There is a quaint yellow house on Kansas Avenue that offers a slice of life from a far-off place. Its name is Agave and it offers a taste of Jalisco cuisine, a regional subset of Mexican cuisine.

From the outside the restaurant looks small, but inside, it is appointed tastefully. While the cuisine hails from Mexico, the decorations are bright, colorful and reminiscent of many a Paris cafe.

The walls are bright yellow and the tables black. Each table is adorned simply with a napkin folded in the shape of a fan and a fork awaiting its diner. The black tables and plain white dishes are the perfect foil for dishes that come out as artfully plated. Works of art that are as delicious as they look.

The name, Agave, was selected because Jalisco is well-known for its tequila, and the agave cactus is used in its manufacture.

The menu at Agave does include cactus, and many of the dishes with cactus in them are tagged with Agave, but it is a different kind of cactus than that used to make tequila. The Agave designation identifies specialties of the restaurant.

The owner of the restaurant is Mercedes Hernandez, originally from El Salvador, and the cook is Luis Ibarra, her son-in-law.

Hernandez started out with a clothing store at the location, but she had once owned a restaurant in El Salvador, and had become well-known among friends for tasty pupusas. You can order pupusas at the restaurant, though they aren't on the menu.

"I like cooking, I like getting to know new people, and people like my food," Hernandez said.

Ibarra and Hernandez both came to America looking for a better future. Hernandez had family in Garden City working for the meat packing plants in the area. Ibarra had been in Kansas City working as a cook for a restaurant.

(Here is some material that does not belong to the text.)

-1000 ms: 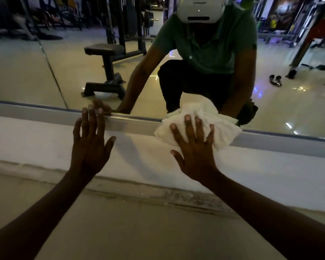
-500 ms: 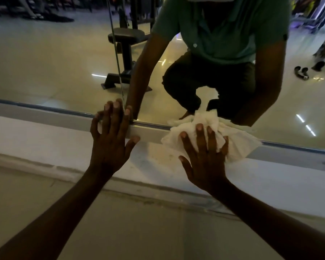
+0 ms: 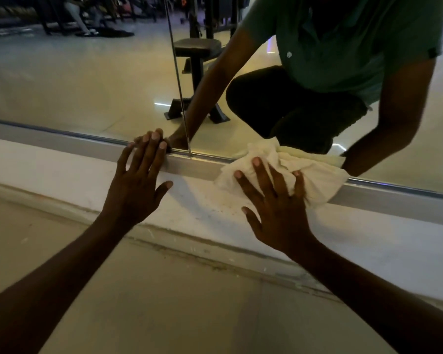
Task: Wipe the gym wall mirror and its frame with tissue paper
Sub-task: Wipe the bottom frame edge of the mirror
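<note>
My right hand [image 3: 276,200] lies flat and spread over a crumpled wad of white tissue paper [image 3: 315,175], pressing it against the mirror's lower frame [image 3: 195,167] — the fingers are splayed across the wad, not curled around it, and the thumb sticks out to the left onto the white ledge [image 3: 62,169] below the frame. The tissue bunches over the frame's top edge and touches the bottom of the mirror [image 3: 74,85] glass, well right of the vertical seam [image 3: 179,98] between two panes.

My left hand [image 3: 138,180] is open and empty, palm down on the ledge, fingers together and reaching up over the frame so the fingertips [image 3: 155,136] meet the glass just left of that seam; the thumb points right along the ledge. The two hands are near each other but apart.

In the glass I see my own crouched reflection in a green shirt [image 3: 356,42], with a padded gym bench [image 3: 197,47] far behind. Nearest me is pale floor [image 3: 189,315], with a grimy joint where it meets the ledge.
</note>
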The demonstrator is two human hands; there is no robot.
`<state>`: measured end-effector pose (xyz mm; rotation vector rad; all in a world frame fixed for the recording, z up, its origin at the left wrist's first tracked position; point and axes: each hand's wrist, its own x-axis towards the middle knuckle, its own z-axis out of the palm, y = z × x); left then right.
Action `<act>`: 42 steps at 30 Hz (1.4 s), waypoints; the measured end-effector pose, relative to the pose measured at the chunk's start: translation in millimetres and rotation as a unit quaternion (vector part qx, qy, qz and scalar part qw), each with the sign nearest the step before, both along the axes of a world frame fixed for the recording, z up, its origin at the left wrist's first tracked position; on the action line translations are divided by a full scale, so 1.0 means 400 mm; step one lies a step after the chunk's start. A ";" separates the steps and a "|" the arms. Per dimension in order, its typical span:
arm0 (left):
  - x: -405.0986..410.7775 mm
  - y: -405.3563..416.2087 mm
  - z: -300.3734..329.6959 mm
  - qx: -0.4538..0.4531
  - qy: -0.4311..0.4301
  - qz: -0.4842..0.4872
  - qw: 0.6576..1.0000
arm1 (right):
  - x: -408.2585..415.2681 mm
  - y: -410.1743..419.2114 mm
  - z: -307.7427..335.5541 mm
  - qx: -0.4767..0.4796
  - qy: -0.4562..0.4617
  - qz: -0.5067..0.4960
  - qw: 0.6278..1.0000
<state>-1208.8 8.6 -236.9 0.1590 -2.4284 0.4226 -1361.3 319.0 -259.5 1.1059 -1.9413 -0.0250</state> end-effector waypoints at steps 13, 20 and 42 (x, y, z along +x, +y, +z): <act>0.174 -0.301 0.016 0.043 -0.087 0.042 0.994 | 0.081 -0.224 0.020 0.030 -0.004 0.044 0.999; 0.246 -0.534 -0.005 0.104 -0.022 0.048 0.993 | 0.223 -0.644 0.035 0.077 -0.004 0.062 0.995; 0.290 -1.026 0.049 0.064 0.068 -0.044 0.995 | 0.304 -0.943 0.067 0.123 0.087 0.007 0.989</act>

"My brother worked for a restaurant and helped me get a job there," he explained with the help of his sister-in-law, Jaeysi Rodriguez, who acted as an interpreter for him and Hernandez.

Ibarra started as a dishwasher, but his brother was already working in the kitchen and showed him how to make everything. As his cooking skills grew, he began experimenting, making up some of his own dishes, drawing on the recipes he'd grown up with.

Jalisco cuisine isn't too heavy on spices, he explained.The flavors of individual ingredients are more important. The dishes at his restaurant are patterned after homestyle dishes a family might share, but kicked up a notch for restaurant fare.

"I have tasted his shrimp, his chicken — I love his shrimp alfredo and the camarones al mojo de ajo," Hernandez said. These are both items on the menu.

Eventually a light bulb went on in Hernandez' mind. Her son-in-law was such a good cook, and she preferred the atmosphere of a restaurant. They should start one together.

The new restaurant has been open now about three months and is already steadily growing its clientele. The menu features many items you'd expect of fine Mexican cuisine, and a few surprises. Cactus, for example.

Ibarra said the menu items have been inspired by family recipes, passed down from his mother, father, aunts and grandmothers, as well as American dishes he has liked but given a Mexican twist.

Shrimp alfredo, for example, was dreamed up after he experienced a similar dish at Olive Garden. "That dish uses cheese and wine like the Olive Garden dish," Ibarra explained, "but I've added my own seasonings so the flavor is not the same."